--- TASK GOAL ---
Search the records for lines that contain the word "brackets". Copy them all.

Stored data entries

*****

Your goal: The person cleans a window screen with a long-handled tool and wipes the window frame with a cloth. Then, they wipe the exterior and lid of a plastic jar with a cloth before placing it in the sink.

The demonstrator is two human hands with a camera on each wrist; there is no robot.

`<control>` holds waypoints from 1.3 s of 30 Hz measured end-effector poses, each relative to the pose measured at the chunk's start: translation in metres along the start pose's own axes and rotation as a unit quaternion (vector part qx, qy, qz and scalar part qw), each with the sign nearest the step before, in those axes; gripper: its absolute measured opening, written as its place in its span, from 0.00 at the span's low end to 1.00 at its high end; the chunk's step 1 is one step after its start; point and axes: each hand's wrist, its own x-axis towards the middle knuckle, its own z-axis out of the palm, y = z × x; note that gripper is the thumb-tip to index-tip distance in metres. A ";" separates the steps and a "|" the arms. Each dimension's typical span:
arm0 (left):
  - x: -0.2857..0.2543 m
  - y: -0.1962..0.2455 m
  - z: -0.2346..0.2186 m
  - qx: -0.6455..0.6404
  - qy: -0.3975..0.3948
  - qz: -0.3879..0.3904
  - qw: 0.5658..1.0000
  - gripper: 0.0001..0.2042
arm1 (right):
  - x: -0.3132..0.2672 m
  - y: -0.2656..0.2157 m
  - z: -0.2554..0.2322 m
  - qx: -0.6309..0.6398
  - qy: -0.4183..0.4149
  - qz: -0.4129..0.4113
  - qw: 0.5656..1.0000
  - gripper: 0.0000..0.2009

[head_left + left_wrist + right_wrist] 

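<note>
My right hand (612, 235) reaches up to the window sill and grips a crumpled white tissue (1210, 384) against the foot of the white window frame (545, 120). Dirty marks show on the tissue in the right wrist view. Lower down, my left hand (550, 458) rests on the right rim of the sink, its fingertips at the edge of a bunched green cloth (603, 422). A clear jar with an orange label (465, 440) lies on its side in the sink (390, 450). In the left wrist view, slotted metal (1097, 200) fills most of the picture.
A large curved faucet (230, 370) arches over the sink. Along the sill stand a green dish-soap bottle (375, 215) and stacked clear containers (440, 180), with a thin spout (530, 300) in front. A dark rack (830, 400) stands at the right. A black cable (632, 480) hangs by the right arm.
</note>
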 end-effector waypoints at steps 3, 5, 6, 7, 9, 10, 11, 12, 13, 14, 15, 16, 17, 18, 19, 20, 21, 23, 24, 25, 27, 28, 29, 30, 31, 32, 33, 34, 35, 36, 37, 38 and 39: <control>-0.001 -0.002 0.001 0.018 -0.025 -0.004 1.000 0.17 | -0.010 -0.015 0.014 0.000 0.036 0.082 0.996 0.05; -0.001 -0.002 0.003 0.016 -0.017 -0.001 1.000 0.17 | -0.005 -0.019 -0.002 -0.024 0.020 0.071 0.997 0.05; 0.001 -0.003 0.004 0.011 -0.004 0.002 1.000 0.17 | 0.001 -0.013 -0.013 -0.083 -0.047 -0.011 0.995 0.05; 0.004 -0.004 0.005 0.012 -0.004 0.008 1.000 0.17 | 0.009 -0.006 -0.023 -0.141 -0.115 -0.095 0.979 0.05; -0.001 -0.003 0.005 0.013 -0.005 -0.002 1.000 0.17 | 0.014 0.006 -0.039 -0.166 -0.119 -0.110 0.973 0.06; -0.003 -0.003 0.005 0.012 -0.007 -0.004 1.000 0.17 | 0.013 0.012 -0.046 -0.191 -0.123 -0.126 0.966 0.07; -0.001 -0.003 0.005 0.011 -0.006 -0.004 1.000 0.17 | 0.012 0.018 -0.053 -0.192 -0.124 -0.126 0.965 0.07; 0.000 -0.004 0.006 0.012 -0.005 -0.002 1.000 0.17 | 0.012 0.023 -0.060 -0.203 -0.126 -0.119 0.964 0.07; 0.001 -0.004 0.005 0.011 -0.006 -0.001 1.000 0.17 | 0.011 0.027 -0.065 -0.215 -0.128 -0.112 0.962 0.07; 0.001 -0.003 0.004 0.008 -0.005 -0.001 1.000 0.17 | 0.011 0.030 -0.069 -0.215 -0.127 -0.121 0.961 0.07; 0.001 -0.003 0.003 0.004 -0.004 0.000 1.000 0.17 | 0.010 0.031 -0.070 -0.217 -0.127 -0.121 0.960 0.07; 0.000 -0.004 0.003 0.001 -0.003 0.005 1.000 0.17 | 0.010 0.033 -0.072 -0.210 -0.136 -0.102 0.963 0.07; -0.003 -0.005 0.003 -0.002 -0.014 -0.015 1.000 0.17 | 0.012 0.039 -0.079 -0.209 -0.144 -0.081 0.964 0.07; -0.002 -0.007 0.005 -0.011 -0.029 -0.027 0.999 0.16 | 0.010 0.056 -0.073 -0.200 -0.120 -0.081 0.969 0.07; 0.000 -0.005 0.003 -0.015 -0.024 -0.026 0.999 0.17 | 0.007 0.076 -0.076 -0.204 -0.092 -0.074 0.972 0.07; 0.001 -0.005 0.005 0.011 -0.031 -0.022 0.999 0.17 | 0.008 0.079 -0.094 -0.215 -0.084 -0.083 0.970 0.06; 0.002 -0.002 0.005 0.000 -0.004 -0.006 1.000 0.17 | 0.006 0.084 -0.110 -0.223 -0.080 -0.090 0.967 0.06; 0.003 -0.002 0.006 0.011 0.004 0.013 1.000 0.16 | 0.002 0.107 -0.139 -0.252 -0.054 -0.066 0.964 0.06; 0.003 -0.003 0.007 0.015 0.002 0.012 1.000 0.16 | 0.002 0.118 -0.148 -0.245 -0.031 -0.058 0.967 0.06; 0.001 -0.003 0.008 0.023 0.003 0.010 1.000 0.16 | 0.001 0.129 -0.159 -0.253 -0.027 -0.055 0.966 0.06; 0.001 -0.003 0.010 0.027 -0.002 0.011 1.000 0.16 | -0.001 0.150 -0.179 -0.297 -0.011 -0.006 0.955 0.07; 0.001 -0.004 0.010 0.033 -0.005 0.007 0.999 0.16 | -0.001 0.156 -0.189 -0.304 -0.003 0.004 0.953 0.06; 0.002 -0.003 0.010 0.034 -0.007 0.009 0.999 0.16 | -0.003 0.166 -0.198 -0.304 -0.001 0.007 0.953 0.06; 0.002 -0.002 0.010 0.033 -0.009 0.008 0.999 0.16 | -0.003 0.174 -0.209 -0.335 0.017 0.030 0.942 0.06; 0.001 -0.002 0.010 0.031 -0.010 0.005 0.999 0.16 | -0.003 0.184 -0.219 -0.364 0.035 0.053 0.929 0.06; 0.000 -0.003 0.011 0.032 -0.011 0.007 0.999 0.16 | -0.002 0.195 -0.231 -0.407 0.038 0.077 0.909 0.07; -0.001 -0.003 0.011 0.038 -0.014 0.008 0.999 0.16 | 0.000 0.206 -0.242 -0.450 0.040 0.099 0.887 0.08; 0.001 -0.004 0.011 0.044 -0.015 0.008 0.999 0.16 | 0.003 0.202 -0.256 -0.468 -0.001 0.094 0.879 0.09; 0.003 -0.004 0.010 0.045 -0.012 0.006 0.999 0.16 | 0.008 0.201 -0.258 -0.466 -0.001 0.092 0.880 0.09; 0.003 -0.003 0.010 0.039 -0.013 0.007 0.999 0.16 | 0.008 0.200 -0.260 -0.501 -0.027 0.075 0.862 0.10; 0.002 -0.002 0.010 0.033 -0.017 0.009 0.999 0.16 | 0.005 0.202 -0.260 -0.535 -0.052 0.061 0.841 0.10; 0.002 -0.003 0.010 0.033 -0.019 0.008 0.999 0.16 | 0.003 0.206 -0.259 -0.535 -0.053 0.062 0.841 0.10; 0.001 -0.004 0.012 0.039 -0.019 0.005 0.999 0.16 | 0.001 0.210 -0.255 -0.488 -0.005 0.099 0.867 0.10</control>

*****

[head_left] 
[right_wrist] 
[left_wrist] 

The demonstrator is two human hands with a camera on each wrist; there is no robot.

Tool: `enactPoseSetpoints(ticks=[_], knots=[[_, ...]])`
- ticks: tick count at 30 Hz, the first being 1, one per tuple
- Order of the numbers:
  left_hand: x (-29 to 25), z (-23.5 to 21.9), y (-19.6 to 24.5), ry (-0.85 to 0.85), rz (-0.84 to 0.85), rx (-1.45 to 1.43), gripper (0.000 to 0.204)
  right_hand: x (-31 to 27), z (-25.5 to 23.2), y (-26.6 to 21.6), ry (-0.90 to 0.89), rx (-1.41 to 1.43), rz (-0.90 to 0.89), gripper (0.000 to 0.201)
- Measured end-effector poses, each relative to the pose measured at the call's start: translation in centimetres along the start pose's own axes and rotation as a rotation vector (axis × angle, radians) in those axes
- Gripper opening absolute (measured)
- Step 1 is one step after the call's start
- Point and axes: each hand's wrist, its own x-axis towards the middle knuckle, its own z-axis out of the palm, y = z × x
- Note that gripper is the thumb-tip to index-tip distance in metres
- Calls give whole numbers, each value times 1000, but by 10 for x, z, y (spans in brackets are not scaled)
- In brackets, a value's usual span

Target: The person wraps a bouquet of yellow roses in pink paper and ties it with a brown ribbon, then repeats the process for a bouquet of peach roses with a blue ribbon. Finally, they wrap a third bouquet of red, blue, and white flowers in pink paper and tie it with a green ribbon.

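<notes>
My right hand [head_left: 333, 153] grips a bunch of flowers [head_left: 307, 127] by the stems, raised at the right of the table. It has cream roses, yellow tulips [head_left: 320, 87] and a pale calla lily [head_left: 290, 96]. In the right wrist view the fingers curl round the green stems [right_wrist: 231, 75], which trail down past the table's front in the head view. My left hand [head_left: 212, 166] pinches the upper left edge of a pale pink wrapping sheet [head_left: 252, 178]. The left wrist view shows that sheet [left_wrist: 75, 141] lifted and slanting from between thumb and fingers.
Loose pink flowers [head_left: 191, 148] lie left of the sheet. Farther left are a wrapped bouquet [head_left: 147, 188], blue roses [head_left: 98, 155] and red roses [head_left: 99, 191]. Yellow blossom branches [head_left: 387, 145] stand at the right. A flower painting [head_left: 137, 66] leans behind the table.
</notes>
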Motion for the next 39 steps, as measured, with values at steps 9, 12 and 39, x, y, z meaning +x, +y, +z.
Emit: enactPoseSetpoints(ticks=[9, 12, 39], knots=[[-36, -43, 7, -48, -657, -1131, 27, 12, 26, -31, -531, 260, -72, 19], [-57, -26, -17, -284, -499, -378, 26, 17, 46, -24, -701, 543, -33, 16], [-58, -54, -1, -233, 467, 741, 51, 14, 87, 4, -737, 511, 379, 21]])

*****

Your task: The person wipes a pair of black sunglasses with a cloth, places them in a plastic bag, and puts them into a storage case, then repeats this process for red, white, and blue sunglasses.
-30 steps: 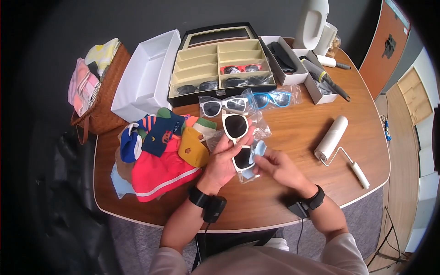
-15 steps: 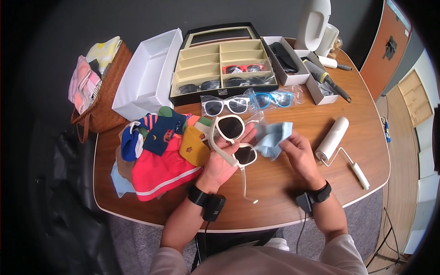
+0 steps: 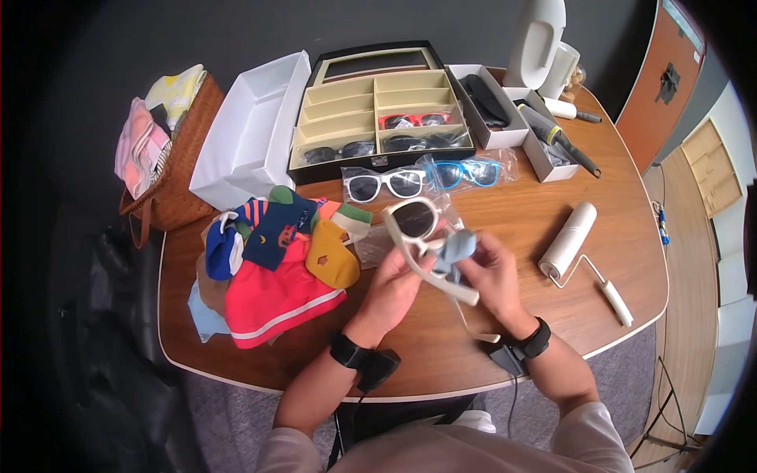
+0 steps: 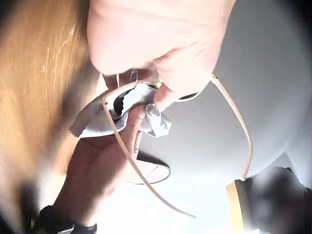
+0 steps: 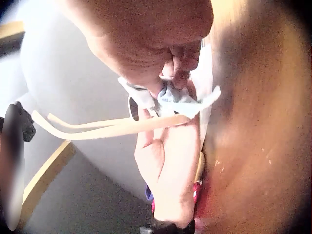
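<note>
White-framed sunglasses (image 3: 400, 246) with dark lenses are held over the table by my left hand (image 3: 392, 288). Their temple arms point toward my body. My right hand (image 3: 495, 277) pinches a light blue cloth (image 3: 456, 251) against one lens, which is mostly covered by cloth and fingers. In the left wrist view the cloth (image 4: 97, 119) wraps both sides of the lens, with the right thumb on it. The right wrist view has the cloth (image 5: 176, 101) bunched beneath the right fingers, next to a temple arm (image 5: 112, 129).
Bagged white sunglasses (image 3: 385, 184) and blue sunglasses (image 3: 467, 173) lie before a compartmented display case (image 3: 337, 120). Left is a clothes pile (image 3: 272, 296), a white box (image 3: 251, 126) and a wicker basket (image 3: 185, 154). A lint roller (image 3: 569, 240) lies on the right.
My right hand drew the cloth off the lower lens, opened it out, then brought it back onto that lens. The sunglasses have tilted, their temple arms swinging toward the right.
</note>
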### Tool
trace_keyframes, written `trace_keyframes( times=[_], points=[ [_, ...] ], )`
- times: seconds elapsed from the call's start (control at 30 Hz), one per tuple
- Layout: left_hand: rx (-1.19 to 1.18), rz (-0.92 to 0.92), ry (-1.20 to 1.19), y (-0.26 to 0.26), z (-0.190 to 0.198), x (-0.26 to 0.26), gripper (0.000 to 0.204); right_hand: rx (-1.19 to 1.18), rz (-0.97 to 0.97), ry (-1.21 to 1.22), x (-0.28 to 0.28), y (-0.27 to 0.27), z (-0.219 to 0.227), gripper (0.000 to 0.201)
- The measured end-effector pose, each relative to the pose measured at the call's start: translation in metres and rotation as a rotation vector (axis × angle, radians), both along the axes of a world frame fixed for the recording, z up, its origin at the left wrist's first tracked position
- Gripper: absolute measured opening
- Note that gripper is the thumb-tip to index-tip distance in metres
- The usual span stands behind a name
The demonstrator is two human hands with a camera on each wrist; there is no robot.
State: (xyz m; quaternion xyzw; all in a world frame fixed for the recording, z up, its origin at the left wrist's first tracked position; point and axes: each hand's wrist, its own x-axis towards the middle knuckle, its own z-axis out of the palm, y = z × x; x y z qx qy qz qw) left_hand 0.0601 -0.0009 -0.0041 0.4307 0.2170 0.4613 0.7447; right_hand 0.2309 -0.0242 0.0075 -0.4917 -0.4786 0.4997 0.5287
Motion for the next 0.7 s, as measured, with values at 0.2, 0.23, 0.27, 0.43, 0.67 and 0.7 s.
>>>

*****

--- SOLUTION TO THIS PROBLEM ---
- Calls give whole numbers, each value times 1000, but by 10 for x, z, y (spans in brackets are not scaled)
- In brackets, a value's usual span

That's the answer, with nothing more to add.